No an ML researcher or anything (I'm basically only a few Karpathy video into ML...

yunwal · 2025-03-14T20:41:37 1741984897

The model still has some representation of whether the word after an/a is more likely to start with a vowel or not when it outputs a/an. You can trivially understand this is true by asking LLMs to answer questions with only one correct answer.

"The animal most similar to a crocodile is:"

https://chatgpt.com/share/67d493c2-f28c-8010-82f7-0b60117ab2...

It will always say "an alligator". It chooses "an" because somewhere in the next word predictor it has already figured out that it wants to say alligator when it chooses "an".

If you ask the question the other way around, it will always answer "a crocodile" for the same reason.

littlestymaar · 2025-03-14T20:53:40 1741985620

Again, that's not a good example I think because everything about the answer is in the prompt, so obviously from the start the "alligator" is high, but then it's just waiting for an "an" to occur to have an occasion to put that.

That doesn't mean it knows "in advance" what it want to say, it's just that at every step the alligator is lurking in the logits because it directly derives from the prompt.

metaxz · 2025-03-14T22:03:03 1741989783

You write: "it's just that at every step the alligator is lurking in the logits because it directly derives from the prompt" - but isn't that the whole point: at the moment the model writes "an", it isn't just spitting out a random article (or a 50/50 distribution of articles or other words for that matter); rather, "an" gets a high probability because the model internally knows that "alligator" is the correct thing after that. While it can only emit one token in this step, it will emit "an" to make it consistent with its alligator knowledge "lurking". And btw while not even directly relevant, the word alligator isn't in the prompt. Sure, it derives from the prompt but so does every an LLM generates, and same for any other AI mechanism for generating answers.

littlestymaar · 2025-03-15T02:17:26 1742005046

> While it can only emit one token in this step, it will emit "an" to make it consistent with its alligator knowledge "lurking".

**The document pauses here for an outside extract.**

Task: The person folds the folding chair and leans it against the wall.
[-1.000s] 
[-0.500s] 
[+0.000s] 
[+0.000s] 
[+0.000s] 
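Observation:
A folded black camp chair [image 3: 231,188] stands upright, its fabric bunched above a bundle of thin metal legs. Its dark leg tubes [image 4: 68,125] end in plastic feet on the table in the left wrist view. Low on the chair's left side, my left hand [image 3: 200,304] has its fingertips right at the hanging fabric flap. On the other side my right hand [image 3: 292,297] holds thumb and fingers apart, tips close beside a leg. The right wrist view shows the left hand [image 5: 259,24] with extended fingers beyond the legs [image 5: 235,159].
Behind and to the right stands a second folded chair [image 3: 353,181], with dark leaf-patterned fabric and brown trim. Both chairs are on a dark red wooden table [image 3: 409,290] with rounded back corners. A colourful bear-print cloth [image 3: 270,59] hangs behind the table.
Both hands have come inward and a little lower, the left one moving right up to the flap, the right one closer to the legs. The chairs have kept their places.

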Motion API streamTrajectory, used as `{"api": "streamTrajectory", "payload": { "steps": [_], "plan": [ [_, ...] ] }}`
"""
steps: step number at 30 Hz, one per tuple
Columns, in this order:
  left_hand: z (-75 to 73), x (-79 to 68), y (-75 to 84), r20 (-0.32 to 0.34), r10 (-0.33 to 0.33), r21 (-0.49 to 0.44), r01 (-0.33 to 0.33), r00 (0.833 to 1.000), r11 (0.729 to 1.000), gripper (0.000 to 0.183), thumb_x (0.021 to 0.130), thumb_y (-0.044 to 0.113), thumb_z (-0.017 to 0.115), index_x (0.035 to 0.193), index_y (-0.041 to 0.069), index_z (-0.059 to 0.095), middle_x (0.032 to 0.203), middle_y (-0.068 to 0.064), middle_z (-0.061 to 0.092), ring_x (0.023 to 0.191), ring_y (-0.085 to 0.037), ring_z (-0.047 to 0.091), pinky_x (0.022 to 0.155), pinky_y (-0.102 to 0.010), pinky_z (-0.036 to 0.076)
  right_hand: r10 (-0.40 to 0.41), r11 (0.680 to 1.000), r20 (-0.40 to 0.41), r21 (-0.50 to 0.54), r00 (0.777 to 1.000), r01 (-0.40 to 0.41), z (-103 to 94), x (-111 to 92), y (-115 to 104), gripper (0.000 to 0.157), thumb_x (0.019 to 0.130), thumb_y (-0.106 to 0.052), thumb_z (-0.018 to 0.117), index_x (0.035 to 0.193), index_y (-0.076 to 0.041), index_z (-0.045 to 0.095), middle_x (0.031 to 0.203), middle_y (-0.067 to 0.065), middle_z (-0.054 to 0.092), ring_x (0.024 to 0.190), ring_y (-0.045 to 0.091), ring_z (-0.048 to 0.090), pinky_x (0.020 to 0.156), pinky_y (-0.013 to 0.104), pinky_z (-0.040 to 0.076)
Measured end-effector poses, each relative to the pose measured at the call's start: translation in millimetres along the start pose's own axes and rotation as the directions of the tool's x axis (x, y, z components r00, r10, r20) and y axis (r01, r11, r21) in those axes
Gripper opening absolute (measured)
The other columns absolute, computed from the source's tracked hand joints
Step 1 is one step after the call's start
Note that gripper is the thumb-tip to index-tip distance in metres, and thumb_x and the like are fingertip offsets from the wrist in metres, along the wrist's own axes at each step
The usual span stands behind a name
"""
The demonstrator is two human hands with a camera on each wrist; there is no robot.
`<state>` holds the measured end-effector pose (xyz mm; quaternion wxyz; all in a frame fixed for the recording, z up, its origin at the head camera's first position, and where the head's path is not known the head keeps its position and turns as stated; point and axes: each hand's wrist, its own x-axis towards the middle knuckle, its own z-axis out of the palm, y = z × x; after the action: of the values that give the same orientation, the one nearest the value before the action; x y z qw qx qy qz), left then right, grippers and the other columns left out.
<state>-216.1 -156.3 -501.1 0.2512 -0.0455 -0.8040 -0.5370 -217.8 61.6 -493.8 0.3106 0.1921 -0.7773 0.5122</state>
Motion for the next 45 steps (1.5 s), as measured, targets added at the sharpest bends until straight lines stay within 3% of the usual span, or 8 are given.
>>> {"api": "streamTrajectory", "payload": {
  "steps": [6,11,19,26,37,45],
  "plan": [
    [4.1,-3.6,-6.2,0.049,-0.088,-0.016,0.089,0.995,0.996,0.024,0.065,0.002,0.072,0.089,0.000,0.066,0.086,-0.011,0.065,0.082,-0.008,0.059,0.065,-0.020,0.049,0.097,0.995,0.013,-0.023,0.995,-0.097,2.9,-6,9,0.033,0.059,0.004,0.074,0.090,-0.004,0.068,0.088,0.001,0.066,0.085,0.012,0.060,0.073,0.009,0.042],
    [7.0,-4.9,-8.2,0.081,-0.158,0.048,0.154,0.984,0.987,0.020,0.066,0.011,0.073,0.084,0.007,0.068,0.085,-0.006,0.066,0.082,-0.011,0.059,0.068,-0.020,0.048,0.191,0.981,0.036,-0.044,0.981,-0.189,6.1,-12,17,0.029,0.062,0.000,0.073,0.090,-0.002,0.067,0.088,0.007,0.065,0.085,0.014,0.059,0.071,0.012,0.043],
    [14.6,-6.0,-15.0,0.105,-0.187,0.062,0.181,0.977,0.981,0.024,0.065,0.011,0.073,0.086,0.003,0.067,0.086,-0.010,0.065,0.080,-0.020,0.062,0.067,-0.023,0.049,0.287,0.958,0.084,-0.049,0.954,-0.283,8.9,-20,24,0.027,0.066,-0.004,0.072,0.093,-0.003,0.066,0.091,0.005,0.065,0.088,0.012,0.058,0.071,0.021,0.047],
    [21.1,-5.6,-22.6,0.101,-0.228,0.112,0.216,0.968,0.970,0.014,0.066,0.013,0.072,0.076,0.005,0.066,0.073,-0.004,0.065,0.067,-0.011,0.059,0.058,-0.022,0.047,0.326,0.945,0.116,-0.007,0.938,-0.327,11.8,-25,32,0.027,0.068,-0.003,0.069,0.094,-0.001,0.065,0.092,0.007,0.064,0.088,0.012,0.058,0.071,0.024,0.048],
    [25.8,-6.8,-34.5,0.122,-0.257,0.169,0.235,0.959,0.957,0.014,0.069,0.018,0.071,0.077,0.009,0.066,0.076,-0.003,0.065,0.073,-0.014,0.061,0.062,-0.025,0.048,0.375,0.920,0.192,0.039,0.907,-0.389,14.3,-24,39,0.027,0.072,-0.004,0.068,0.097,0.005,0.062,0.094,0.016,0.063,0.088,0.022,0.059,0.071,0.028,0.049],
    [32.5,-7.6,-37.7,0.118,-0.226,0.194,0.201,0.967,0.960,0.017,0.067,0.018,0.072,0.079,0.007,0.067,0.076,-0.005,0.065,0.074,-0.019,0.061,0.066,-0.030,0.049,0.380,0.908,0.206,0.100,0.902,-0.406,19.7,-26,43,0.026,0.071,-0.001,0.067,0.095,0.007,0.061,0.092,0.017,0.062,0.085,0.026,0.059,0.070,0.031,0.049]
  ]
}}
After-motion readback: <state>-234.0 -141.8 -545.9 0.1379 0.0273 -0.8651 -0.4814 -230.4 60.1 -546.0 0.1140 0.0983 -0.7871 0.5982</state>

It will also emit "a" from time to time without issue though, but will never spit "alligator" right after that, that's it.

> Sure, it derives from the prompt but so does every an LLM generates, and same for any other AI mechanism for generating answers.

Not really, because of the autoregressive nature of LLMs, the longer the response the more it will depend on its own response rather than the prompt. That's why you can see totally opposite response from LLM to the same query if you aren't asking basic factual questions. I saw a tool on reddit a few month ago that allowed you to see which words in the generation where the most “opinionated” (where the sampler had to chose between alternative words that were close in probability) and where it was easy to see that you could dramatically affect the result by just changing certain words.

> "an" gets a high probability because the model internally knows that "alligator" is the correct thing after that.

This is true, though it only works with this kind of prompt because the output of the LLM has little impact on the generation.

Globally I see what you mean, and I don't disagree with you, but at the same time, I think that saying that LLMs have a sense of anticipating the further token misses their ability to get driven astray by their own output: they have some information that will affect further tokens but any token that get spit can, and will, change that information in a way that can dramatically change the “plans”. And that's why I think using trivial questions isn't a good illustration, because it pushes this effect under the rug.

Lerc · 2025-03-14T23:12:09 1741993929

yunwal has provided one example. Here's another using much smaller model.

https://chat.groq.com/?prompt=If+a+person+from+Ontario+or+To...

The response "If a person from Ontario or Toronto is a Canadian, a person from Sydney or Melbourne would be an Australian!"

It seems mighty unlikely that it chose Australian as the country because of the 'an', or that it chose to put the 'an' at that point in the sentence for any other reason that the word Australian was going to be next.

For any argument that you think that this does not mean that have some idea of what is to come, try and come up with a test to see if your hypothesis is true or not, then give that test a try.

numeri · 2025-03-16T08:31:46 1742113906

No, the person you're responding to is absolutely right. The easy test (which has been done in papers again and again) is the ability to train linear probes (or non-linear classifier heads) on the current hidden representations to predict the nth-next token, and the fact that these probes have very high accuracy.